[Records from a dataset]
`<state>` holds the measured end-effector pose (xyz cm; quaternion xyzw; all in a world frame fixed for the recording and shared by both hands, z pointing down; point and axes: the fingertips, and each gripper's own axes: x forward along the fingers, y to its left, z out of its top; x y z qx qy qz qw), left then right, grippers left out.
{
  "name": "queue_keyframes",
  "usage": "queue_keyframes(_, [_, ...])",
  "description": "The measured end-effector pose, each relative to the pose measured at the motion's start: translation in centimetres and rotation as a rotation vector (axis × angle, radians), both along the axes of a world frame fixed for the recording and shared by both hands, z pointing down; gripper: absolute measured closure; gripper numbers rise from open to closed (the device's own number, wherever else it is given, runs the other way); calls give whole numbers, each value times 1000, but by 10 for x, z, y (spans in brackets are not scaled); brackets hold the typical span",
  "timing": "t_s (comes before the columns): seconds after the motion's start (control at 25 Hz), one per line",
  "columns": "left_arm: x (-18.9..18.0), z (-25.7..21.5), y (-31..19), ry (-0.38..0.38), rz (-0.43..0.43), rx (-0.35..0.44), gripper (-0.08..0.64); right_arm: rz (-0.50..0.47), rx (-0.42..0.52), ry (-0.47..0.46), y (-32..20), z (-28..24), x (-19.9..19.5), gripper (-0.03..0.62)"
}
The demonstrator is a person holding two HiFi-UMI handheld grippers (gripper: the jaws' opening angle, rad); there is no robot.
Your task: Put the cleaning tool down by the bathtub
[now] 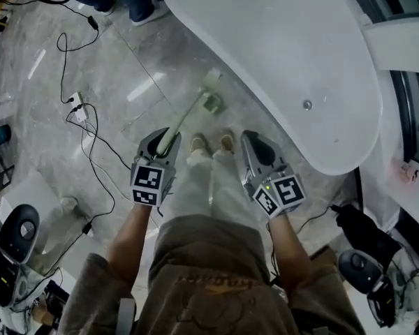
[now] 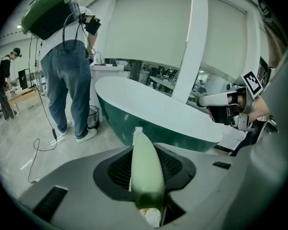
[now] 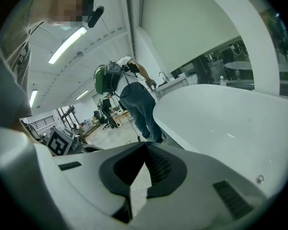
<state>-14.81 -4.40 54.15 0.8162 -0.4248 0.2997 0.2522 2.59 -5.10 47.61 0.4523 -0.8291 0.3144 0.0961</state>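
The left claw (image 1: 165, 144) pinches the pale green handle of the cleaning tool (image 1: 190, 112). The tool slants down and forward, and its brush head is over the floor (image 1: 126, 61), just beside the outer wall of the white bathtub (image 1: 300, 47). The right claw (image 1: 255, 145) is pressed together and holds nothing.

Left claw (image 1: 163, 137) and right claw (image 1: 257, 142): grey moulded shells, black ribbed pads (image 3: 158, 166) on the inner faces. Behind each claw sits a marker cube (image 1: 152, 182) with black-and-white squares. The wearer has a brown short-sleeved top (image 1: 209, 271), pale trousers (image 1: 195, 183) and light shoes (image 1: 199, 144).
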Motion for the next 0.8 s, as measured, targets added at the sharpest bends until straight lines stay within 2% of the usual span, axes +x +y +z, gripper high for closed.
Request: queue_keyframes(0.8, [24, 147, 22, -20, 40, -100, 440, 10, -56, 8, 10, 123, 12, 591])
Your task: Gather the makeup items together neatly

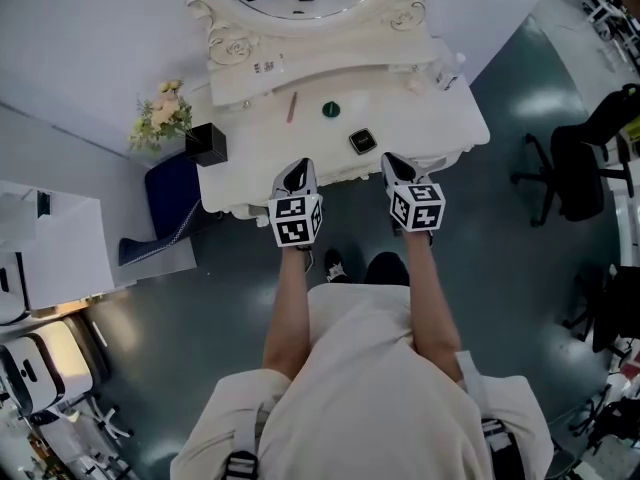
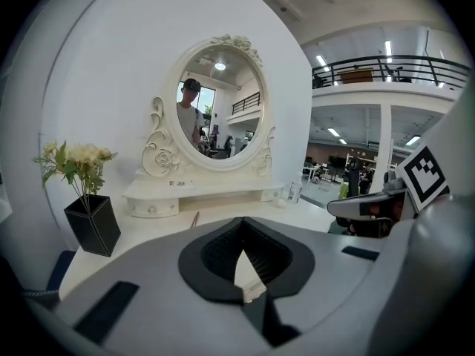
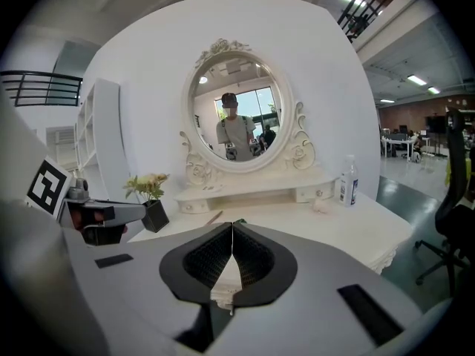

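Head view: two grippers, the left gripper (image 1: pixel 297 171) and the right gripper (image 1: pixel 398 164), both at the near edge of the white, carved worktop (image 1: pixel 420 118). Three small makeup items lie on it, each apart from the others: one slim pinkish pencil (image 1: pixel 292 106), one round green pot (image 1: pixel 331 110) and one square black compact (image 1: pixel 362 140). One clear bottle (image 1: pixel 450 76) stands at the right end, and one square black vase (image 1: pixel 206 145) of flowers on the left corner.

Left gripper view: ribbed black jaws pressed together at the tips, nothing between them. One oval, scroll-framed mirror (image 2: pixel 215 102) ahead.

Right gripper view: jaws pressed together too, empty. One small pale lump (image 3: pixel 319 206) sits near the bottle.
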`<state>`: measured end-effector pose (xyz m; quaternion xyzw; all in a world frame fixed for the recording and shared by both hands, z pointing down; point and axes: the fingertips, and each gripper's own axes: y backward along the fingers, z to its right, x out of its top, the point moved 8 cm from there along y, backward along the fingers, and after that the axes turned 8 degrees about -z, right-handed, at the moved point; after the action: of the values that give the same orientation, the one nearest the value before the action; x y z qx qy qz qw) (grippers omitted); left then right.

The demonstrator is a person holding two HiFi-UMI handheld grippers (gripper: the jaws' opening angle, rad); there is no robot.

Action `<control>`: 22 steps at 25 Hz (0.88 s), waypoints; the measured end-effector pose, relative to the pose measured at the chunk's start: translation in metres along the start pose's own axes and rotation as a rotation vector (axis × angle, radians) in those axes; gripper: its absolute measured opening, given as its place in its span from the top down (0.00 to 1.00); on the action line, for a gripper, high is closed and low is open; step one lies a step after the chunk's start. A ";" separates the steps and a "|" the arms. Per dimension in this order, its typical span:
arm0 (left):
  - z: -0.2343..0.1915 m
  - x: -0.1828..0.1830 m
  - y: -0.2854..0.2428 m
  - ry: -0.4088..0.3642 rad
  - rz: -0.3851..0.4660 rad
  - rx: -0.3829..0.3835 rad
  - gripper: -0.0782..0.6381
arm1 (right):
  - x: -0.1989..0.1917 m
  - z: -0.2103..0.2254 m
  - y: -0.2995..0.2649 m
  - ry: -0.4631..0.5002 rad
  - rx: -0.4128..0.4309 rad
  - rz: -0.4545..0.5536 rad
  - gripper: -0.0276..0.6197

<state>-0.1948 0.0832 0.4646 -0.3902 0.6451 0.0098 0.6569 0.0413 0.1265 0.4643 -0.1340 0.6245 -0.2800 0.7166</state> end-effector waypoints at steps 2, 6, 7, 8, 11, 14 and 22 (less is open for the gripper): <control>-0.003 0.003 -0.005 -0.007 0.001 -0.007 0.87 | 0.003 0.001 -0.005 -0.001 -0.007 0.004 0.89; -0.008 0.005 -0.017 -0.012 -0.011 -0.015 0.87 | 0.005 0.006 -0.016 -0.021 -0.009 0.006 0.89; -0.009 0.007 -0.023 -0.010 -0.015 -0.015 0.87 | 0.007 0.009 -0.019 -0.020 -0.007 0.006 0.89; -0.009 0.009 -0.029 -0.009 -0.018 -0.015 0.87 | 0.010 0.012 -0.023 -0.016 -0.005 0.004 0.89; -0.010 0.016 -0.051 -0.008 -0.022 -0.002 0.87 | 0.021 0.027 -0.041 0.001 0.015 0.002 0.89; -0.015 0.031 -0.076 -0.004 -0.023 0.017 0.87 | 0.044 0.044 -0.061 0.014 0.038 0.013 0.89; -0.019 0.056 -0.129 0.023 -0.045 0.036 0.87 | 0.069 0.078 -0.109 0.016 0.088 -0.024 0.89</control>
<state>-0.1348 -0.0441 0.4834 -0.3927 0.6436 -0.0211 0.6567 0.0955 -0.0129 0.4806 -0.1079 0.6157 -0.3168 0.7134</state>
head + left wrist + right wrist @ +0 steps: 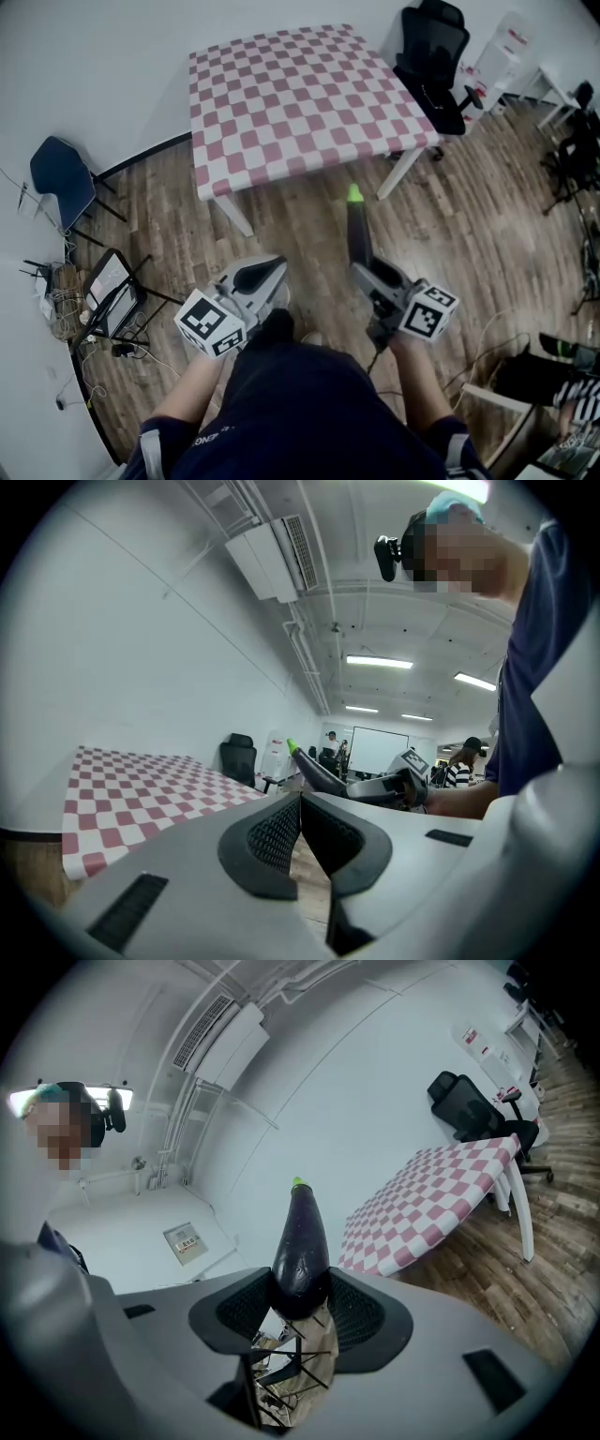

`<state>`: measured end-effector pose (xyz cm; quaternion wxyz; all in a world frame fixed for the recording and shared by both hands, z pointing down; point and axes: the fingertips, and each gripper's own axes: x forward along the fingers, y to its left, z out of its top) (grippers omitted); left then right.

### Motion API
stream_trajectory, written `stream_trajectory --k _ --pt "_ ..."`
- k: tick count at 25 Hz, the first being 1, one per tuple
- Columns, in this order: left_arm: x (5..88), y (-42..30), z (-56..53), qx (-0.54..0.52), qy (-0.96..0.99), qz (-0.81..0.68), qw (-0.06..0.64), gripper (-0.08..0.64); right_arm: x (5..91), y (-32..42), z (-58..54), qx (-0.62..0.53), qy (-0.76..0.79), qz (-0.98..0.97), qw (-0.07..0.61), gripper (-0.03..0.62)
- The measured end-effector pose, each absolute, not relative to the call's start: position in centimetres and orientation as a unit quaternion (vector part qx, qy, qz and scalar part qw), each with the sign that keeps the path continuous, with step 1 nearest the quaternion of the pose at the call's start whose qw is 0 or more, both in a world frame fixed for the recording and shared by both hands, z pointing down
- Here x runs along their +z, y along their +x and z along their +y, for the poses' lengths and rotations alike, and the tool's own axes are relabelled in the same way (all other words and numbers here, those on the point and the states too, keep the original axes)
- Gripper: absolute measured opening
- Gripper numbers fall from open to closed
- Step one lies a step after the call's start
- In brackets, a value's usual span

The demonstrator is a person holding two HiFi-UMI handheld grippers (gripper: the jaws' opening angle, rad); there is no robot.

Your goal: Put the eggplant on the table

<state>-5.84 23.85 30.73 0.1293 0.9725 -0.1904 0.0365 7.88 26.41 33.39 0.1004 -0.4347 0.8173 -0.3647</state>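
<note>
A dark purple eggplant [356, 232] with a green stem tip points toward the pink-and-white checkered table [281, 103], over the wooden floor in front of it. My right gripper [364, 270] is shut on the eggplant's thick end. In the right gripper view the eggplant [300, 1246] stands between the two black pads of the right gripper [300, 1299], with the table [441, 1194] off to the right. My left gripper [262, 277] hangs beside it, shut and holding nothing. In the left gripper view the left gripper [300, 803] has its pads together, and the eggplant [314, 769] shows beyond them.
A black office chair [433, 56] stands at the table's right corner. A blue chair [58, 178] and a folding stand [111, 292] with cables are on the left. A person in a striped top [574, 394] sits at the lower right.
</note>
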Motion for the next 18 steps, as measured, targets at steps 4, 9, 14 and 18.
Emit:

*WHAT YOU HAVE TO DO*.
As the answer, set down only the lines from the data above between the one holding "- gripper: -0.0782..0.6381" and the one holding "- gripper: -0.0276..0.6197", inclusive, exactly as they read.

*FINISHED TASK*.
  - gripper: -0.0782..0.6381
arm1 (right):
  - x: -0.1989..0.1917 m
  - z: -0.2103..0.2254 m
  - y: -0.2995..0.2649 m
  - ry: -0.4631..0.5002 rad
  - rx: -0.4128..0.4309 rad
  - rz: -0.4545..0.5536 rad
  - gripper: -0.0276..0.6197

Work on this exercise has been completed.